Lumayan lama, ya, nggak update. Ada yang kengen nggak?
Jangan lupa vote dan komennya. Terima kasih❤️
Selamat membaca, Buciners!
***
"Li, yang ini perlu juga nggak, sih nyari referensinya di google?"
Aku mengangguk. "Kalo menurutku lebih baik keduanya, buku dan google. Jangan lupa simpan linknya ya, Vi, biar bisa ditaruh di daftar pustaka makalahnya."
"Oke, sip." Via mengacungkan jari jempolnya. "Terima kasih, Lili. Eh, ngomong-ngomong nanti kita ke kantin barengan, ya?"
"Aku bawa bekal sendiri. Maaf, Via."
"Yah ..." Via menampilkan ekpresi kecewanya, tetapi itu tak berlangsung lama. "Ya udah, deh, aku duluan, ya. Dah, Lili ..."
Mengangguk sekenanya pada Via, aku kembali fokus pada laptop di depanku. Setelah dua puluh menitan berkutat dengan tugas, aku menyimpan file tersebut kemudian mematikan laptop. Aku mengeluarkan bekal dari dalam tas dan mulai menikmatinya.
Di ruangan ini hanya tinggal aku dan seorang cowok berkacamata yang duduk di pojokan. Dia juga terlihat sibuk dengan laptopnya, sesekali mengerutkan kening dan menggaruk kepalanya yang kentara sekali terlihat kesulitan sesuatu.
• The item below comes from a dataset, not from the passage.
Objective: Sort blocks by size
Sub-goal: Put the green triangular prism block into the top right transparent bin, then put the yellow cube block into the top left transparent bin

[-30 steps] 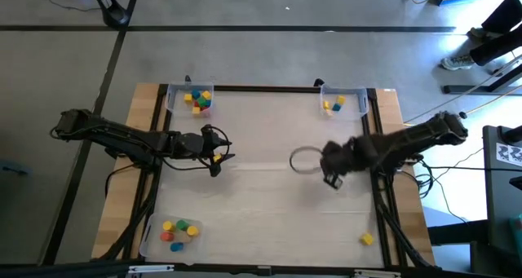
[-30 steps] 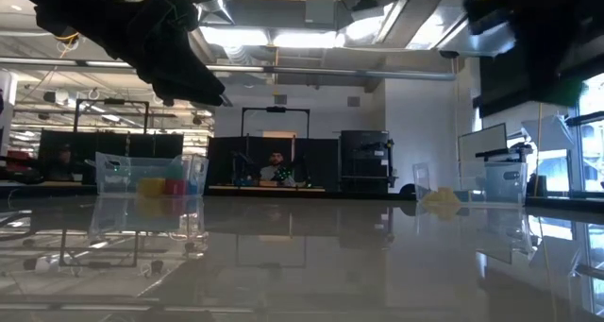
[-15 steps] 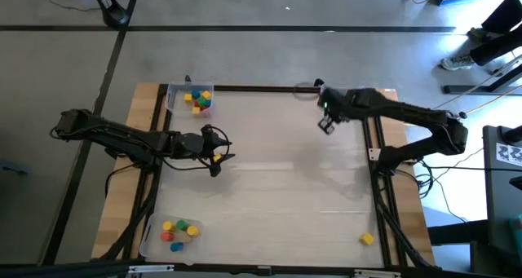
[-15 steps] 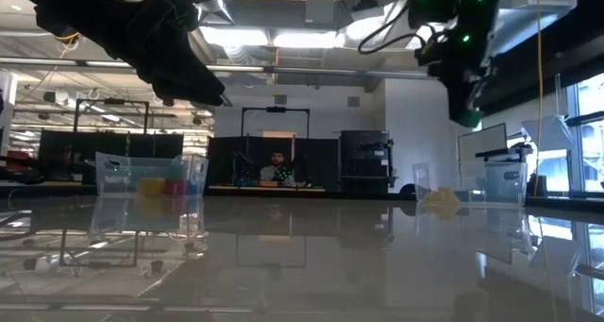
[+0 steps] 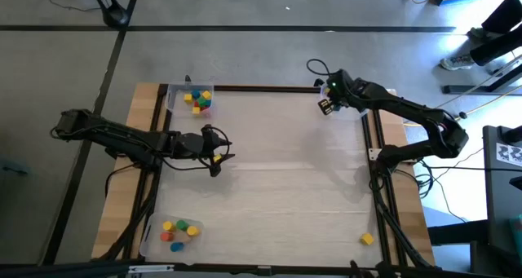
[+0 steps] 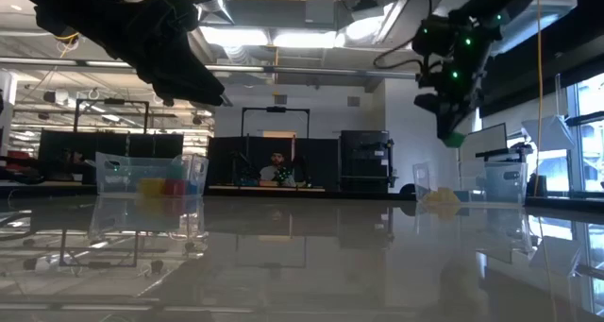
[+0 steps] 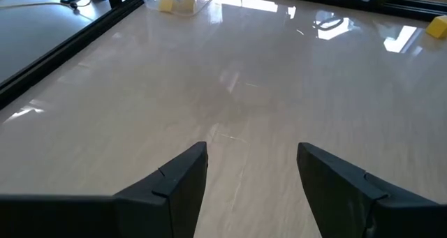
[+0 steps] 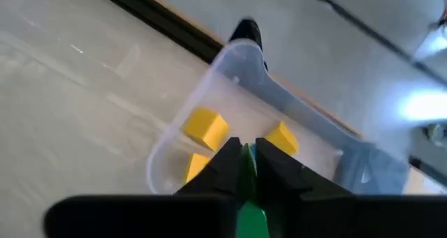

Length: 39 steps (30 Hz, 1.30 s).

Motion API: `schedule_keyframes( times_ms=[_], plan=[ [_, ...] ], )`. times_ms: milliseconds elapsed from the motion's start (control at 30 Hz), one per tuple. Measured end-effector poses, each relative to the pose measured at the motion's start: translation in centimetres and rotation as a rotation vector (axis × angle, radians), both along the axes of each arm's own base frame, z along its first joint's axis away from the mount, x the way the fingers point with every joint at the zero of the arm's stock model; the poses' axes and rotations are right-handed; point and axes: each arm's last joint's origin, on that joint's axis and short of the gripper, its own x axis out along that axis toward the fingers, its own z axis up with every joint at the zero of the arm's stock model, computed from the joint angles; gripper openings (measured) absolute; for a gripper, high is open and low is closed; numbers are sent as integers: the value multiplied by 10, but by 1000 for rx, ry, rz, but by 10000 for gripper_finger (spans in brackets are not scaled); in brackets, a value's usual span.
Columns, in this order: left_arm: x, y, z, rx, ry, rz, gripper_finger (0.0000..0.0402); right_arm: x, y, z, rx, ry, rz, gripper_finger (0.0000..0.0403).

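My right gripper (image 5: 326, 107) hangs above the clear tray (image 8: 237, 63) at the table's far right corner, shut on a small green block (image 8: 246, 179). Three yellow blocks (image 8: 204, 126) lie in that tray. My left gripper (image 5: 223, 156) stands open above the bare table at mid left, with nothing between its fingers (image 7: 174, 179). More blocks lie in the far left tray (image 5: 196, 99) and the near left tray (image 5: 176, 231). One yellow block (image 5: 367, 239) rests on the table near the front right. My right gripper pinches the green block (image 6: 456, 138) between its two fingers, which slant down from above. The block shows at the fingertips and hangs clear above the tray. Which faces the fingers are on I cannot tell.
Dark rails (image 5: 269, 88) frame the table top. The table's middle (image 5: 285, 172) holds nothing. In the low view the far left tray (image 6: 151, 185) and the far right tray (image 6: 472, 192) stand at the back edge, and a person sits in the room beyond.
My right gripper has swung from the table's middle right toward the far edge and now hangs over the far right tray. It has turned and tipped on the way.
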Motion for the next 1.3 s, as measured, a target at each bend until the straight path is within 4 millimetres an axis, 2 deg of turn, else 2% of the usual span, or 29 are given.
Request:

Di suapan terakhir nasi goreng, aku mendengar seseorang berdehem. Menoleh ke samping kanan, dan ternyata pelakunya adalah cowok itu.
"Anu ... boleh nanya?" Dia mengusap tengkuknya dan tersenyum canggung. "Gue denger lo tadi diskusi tugas sama Via."
Setelah menegak air minum dan membersihkan mulut dengan tisu, aku duduk menyerong lalu mengangguk sebagai jawaban.
"Kira-kira kalo semua bahan diambil dari google, apa nggak masalah?"
"Lo nggak denger yang dibilang Pak Zaky minggu lalu? Omongan gue sama Via tadi juga nggak dengar?" Aku menaikkan sebelah alis, seolah mengejek dia. "Yang lebih diutamakan harus ambil bahan dari buku, karena dapat dipertanggungjawabkan. Di google hanya sebagai tambahan aja."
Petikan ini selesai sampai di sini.